Mag je nog wel druk zijn? 20 april 2021 Door Dr. N.J. de Ronde-Davidse

Ken jij het boek De jongen, de mol, de vos, en het paard? Het is een prachtig boek wat ons veel te zeggen heeft over leven, opgroeien, ontwikkelen. Ik zal in deze blog een paar quotes gebruiken om wat te zeggen over ons onderwijs. Het boek past namelijk heel goed bij een inclusievere pedagogiek, waarin leerlingen zich gekend voelen, waarin ze merken dat ze welkom zijn en waarin we minder kijken naar wat leerlingen niet kunnen.

Succes

‘Wat zou succes zijn?’, vroeg de jongen. ‘Liefhebben’, zei de mol. Een prachtige passage in het boek. Kijken we in het onderwijs zo tegen succes aan? Precies dat is zo lastig. We zitten in een cultuur van meten is weten. We worden afgerekend als CITO-scores tegenvallen. Soms hebben we liever dat leerlingen naar het speciaal onderwijs gaan, want dan drukt hun aanwezigheid niet meer op de eindresultaten. Is dat wat we ten diepste willen? Of durven we het aan om veel meer vanuit liefhebben ons onderwijs vorm te geven? Immers, er voor de ander zijn, iets voor een ander kunnen betekenen, is zo waardevol. Het maakt de wereld misschien net een beetje mooier, daar kan geen CITO-score tegenop.

Vergelijken

Die CITO-scores en andere leerlingvolgsystemen leggen ons echter constant langs de meetlat. En wat is nou volgens de mol in het boek de grootste tijdverspilling? ‘Jezelf met anderen vergelijken.’ ‘Ik vraag me af of er ook een school is waar je kunt afleren.’ Ik was door deze passage geraakt. Het is begrijpelijk dat het prettig is om iets van een gemiddelde te hebben, het helpt om inzichtelijk te maken hoe leerlingen zich ontwikkelen. Dat gemiddelde lijkt echter steeds meer de norm te worden. Wijk je af van de norm, dan is er een probleem. In plaats van dat we accepteren dat lang niet iedereen in dat gemiddelde plaatje past, willen we die afwijkingen kunnen duiden. Dat kan, met diagnoses.
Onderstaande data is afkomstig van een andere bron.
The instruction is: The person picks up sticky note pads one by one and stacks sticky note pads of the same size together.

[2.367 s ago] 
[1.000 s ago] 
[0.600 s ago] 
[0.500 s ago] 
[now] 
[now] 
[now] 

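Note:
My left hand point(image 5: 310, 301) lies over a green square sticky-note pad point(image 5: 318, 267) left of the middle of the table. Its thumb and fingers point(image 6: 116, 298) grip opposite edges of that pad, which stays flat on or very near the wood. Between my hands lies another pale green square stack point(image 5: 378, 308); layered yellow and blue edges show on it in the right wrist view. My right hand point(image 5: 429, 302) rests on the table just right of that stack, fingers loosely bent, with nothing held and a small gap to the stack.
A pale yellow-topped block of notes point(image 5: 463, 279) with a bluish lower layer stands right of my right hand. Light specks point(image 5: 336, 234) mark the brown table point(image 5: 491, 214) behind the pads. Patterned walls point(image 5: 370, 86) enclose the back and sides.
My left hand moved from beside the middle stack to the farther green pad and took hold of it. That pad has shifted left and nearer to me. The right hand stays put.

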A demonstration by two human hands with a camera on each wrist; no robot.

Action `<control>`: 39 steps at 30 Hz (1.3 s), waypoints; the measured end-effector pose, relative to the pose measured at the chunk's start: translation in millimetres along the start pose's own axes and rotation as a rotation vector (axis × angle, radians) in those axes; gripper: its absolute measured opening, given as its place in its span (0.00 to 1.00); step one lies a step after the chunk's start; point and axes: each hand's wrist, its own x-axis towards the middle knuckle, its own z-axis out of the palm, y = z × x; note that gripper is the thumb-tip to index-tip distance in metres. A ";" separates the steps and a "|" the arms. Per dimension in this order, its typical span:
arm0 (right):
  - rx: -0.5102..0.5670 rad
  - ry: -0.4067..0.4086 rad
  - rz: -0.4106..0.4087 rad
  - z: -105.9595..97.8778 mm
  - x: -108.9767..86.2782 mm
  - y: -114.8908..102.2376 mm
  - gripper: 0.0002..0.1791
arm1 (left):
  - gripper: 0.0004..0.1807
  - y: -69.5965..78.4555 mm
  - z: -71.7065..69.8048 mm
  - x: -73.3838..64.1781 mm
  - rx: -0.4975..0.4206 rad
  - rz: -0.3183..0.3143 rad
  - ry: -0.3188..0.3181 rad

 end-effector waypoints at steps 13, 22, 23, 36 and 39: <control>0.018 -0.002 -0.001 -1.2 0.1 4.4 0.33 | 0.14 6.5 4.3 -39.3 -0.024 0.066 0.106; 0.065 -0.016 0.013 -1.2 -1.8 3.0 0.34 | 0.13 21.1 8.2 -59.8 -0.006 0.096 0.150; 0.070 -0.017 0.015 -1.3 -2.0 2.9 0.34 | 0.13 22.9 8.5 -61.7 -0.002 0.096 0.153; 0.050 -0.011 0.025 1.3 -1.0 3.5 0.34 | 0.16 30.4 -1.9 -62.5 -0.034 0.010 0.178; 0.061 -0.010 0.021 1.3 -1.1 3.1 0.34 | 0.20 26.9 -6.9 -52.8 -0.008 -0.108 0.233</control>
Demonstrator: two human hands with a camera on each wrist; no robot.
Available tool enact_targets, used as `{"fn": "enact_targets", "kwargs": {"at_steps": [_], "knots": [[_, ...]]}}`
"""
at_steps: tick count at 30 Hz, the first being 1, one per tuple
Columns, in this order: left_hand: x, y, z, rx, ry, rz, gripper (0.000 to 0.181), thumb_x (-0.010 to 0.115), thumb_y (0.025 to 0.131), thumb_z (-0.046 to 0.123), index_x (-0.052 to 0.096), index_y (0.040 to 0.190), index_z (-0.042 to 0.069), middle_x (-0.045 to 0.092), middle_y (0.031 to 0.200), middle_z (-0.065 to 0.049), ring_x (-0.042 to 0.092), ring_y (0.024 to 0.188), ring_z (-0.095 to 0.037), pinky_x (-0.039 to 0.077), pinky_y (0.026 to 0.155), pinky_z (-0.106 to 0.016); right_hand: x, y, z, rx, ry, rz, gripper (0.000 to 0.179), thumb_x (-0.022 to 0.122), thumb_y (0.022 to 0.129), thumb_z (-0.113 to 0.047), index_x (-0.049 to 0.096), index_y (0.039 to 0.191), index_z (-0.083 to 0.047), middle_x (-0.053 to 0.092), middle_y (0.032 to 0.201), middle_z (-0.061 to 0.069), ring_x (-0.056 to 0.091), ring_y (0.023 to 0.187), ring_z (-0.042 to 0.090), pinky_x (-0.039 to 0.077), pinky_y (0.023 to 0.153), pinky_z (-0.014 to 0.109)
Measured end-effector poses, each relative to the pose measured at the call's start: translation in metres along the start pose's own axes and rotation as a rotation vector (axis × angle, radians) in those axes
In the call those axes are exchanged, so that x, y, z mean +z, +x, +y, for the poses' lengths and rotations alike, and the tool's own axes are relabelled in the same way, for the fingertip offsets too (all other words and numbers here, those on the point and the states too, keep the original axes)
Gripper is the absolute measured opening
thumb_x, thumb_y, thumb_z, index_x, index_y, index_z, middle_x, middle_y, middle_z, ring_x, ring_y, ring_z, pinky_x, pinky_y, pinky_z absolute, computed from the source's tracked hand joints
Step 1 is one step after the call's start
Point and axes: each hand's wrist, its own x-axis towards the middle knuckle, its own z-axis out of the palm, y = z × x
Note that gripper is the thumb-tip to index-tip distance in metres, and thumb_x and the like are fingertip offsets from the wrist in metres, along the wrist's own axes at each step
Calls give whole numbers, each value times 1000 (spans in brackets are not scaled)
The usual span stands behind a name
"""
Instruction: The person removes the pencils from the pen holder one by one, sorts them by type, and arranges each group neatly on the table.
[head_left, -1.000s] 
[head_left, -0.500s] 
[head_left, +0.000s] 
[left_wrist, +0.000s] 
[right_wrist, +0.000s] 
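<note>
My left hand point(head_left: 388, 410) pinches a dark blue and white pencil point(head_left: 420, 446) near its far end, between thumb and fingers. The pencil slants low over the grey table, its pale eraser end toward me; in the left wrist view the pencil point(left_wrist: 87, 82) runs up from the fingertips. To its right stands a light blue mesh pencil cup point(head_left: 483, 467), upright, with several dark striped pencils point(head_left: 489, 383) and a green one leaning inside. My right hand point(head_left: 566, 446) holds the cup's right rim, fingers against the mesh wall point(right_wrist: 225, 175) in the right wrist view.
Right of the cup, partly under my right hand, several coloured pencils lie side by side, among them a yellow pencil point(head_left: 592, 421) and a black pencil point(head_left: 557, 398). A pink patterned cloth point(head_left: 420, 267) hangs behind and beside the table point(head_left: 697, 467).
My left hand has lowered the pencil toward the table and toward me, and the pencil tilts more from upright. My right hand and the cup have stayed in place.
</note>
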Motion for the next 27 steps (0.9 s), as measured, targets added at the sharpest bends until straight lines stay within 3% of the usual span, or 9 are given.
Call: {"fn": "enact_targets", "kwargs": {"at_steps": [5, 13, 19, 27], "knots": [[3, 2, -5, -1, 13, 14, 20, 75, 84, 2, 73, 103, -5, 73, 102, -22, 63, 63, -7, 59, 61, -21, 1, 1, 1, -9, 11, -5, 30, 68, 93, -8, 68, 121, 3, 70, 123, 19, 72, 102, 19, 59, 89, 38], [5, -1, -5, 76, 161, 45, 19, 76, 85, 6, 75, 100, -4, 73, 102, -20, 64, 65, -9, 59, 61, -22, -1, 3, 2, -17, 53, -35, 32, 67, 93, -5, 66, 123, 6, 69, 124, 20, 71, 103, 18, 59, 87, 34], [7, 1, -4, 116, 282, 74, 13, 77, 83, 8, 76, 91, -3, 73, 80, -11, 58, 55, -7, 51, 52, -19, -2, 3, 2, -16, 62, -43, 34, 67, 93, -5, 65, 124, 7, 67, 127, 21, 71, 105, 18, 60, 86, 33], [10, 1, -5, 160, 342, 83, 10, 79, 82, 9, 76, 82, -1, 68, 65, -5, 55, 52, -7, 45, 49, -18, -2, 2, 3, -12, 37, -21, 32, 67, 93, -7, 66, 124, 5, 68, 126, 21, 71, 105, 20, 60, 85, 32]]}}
Daarin zijn we in Nederland goed geworden, zo goed zelfs dat er lange wachtlijsten zijn binnen de GGZ.

Diagnose in een context

Zo’n diagnose, bijvoorbeeld ADHD, zegt echter alleen iets over het kind, niet over de context. Ergens voelt dat blijkbaar prettig, dan is het niet meer een probleem van bijvoorbeeld de leerkracht. Juist dat is zo jammer aan al diagnoses. Het grootste risico is dat je dan niet meer kijkt naar wat er achter het gedrag zit. Waarom laat een leerling bepaald gedrag zien, wanneer, hoe vaak en in welke context? Er ligt een enorme kans om bijvoorbeeld in de klas daar juist wel wat aan te doen. Dat kun je als leerkracht niet alleen, en dat hoeft ook niet. ‘Om hulp vragen betekent niet dat je opgeeft’, zei het paard. ‘Het betekent dat je weigert op te geven.’ Door naar je eigen aandeel te kijken bij leerlingen waarmee je puzzelt, kun je zoveel meer bereiken. Het vergroot de kans dat je een vicieuze cirkel doorbreekt. De leerling die vaak op z’n gedrag wordt afgerekend, ziet ineens dat hij wél geliefd is. Dát is inclusiever handelen.  

Tijd om verder te gaan

Met een zekere bevlogenheid heb ik me de afgelopen jaren bij Driestar educatief ingezet voor inclusiever onderwijs. Ik geloof erin dat het goed is voor leerlingen als klassen meer divers zijn en leerlingen niet te snel worden beoordeeld op hun afwijkingen van de norm. Het geheel is meer dan de som der delen en als dat geheel ook nog eens heel divers is, wat een rijkdom heb je dan. Ik ga hier verder werk van maken als directeur passend onderwijs in de Hoeksche Waard. Ik hoop van harte dat lezers van mijn blogs geïnspireerd zijn de afgelopen jaren en ook verder gaan met werken aan inclusiever onderwijs. ‘Wat is jouw beste ontdekking?’ vroeg de mol. ‘Dat wie ik ben genoeg is’, zei de jongen. Laten we dat voor ogen houden als we naar leerlingen kijken!
 
De jongen, de mol, de vos en het paard. Charlie Mackesy. Vertaald door Arthur Japin.